Once the line holding "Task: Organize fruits" is written out, stop; begin at the first line of the material below and retype exactly, dropping pictures.

* _GIVEN RECORDS_:
=== Begin Enclosure ===

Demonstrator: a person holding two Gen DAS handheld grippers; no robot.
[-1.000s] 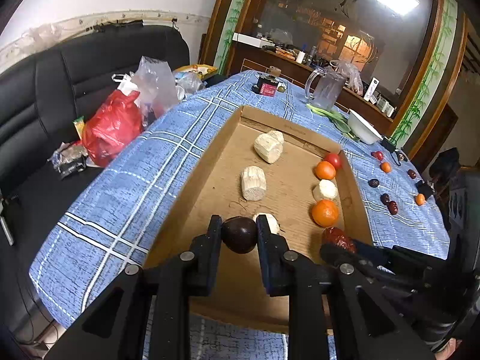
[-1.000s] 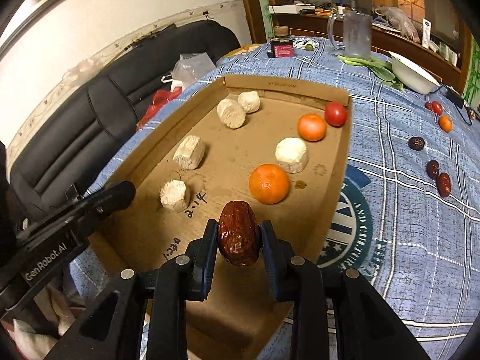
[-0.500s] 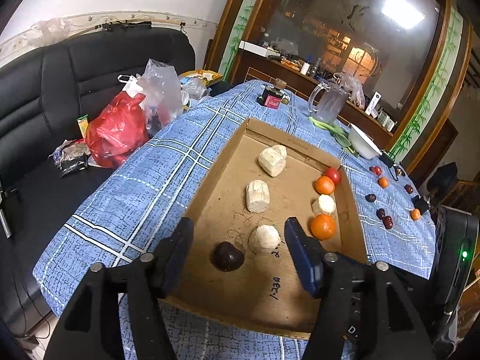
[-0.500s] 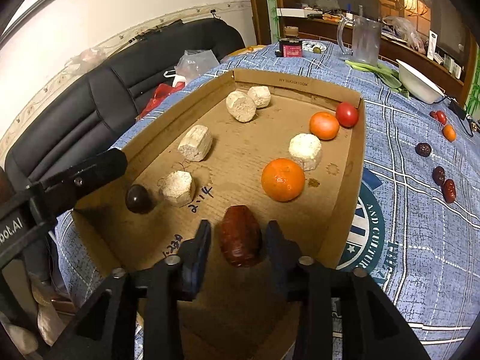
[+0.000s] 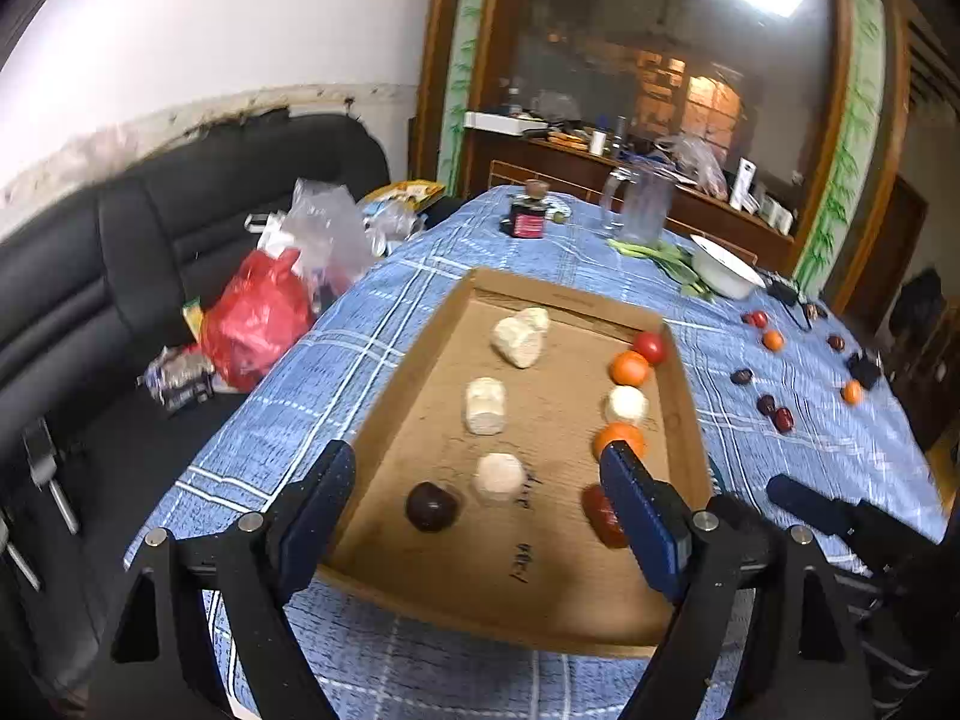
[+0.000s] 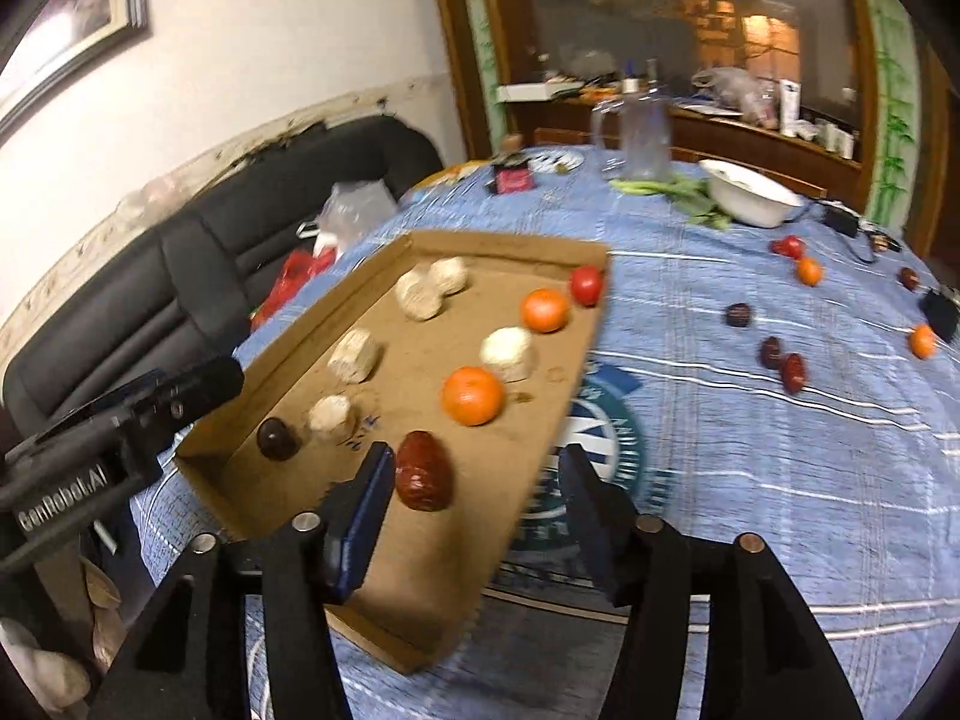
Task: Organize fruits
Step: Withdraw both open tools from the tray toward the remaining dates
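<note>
A cardboard tray [image 5: 414, 372] [image 6: 336, 312] lies on the blue checked tablecloth. A dark round fruit [image 5: 432, 507] [image 6: 278, 438] rests on the tray's near left floor. My left gripper [image 5: 475, 455] hovers above and behind it, jaws opening wide, nothing touching the pads. A red date [image 6: 423, 471] [image 5: 600, 516] lies on the near right floor, close beside the left finger of my right gripper [image 6: 475, 455]. That gripper's jaws are opening too, with no pad pressing on the date. Oranges [image 6: 472, 395], a tomato [image 6: 586, 284] and pale chunks [image 5: 485, 405] sit farther along the tray.
Loose dates [image 6: 792, 372], small oranges [image 6: 923, 341] and tomatoes [image 6: 789, 246] are scattered on the cloth to the right. A white bowl [image 6: 750, 199], greens, a glass jug [image 5: 642, 207] and a jar [image 5: 528, 219] stand at the far end. A black sofa with bags [image 5: 258, 312] lies left.
Both grippers opened and let go: the dark fruit and the red date now lie on the tray floor. Both grippers drew back and rose, so the tray looks farther away.
</note>
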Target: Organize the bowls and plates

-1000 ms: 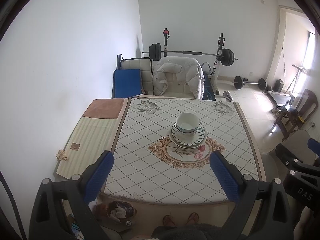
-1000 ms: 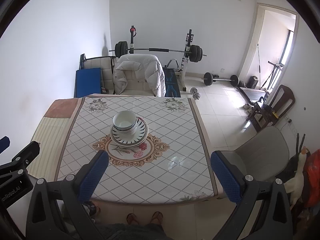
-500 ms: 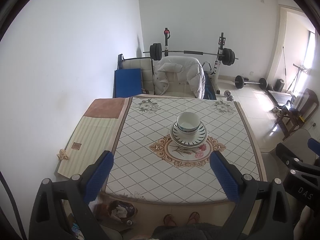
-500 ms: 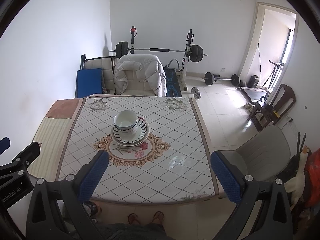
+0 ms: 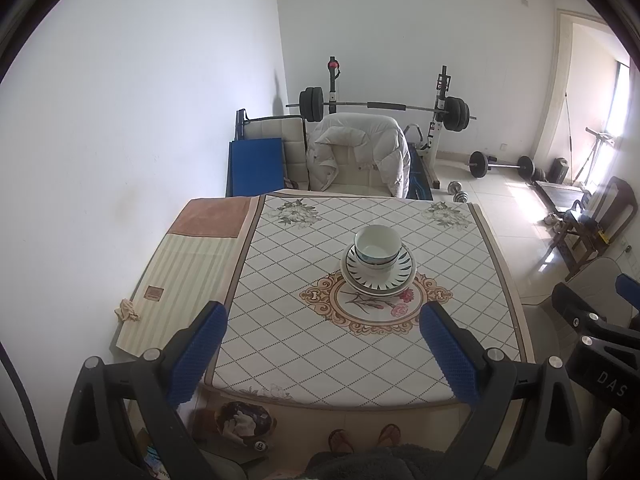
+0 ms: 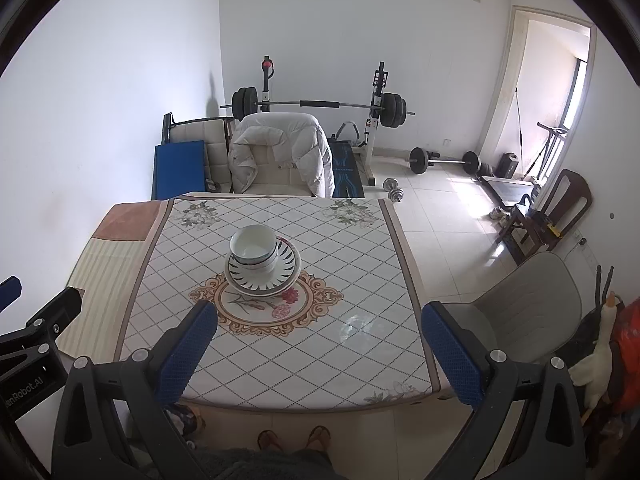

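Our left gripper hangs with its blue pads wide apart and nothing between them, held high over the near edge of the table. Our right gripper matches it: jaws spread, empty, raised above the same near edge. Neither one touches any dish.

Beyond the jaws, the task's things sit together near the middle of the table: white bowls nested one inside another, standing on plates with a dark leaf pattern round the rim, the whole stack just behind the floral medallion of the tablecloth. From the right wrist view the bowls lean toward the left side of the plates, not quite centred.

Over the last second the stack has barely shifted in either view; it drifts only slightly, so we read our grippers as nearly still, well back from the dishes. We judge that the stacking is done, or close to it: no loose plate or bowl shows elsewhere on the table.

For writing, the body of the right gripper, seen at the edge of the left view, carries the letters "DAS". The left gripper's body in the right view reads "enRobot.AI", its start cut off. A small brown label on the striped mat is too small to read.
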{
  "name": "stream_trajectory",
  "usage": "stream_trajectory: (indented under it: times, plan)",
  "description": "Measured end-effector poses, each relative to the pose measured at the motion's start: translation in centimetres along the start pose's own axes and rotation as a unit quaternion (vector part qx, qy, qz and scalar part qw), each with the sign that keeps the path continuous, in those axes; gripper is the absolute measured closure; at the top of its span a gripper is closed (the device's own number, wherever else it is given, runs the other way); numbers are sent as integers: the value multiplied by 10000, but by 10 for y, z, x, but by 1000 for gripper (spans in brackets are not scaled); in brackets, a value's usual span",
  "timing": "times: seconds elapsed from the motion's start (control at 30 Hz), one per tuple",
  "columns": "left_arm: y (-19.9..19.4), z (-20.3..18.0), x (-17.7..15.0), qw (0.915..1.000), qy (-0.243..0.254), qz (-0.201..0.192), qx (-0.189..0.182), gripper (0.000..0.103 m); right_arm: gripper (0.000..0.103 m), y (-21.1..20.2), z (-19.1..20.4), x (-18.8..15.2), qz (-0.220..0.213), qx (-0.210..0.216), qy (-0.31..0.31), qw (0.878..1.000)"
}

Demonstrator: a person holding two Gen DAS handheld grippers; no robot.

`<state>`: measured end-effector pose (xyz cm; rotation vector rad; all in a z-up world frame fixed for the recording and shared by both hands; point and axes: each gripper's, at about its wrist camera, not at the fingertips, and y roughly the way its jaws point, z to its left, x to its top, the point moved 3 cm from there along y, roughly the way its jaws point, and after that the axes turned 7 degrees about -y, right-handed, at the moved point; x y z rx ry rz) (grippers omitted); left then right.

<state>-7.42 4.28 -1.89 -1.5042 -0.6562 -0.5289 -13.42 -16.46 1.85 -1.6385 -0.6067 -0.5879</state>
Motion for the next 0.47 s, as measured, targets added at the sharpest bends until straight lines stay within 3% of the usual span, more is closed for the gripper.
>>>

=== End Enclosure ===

* _ANSWER BELOW_:
Demonstrator: a person holding two Gen DAS handheld grippers; no robot.
[-1.000s] 
[-1.000s] 
[-0.500s] 
[-0.500s] 
[+0.000s] 
[+0.000s] 
Task: Organize fruits

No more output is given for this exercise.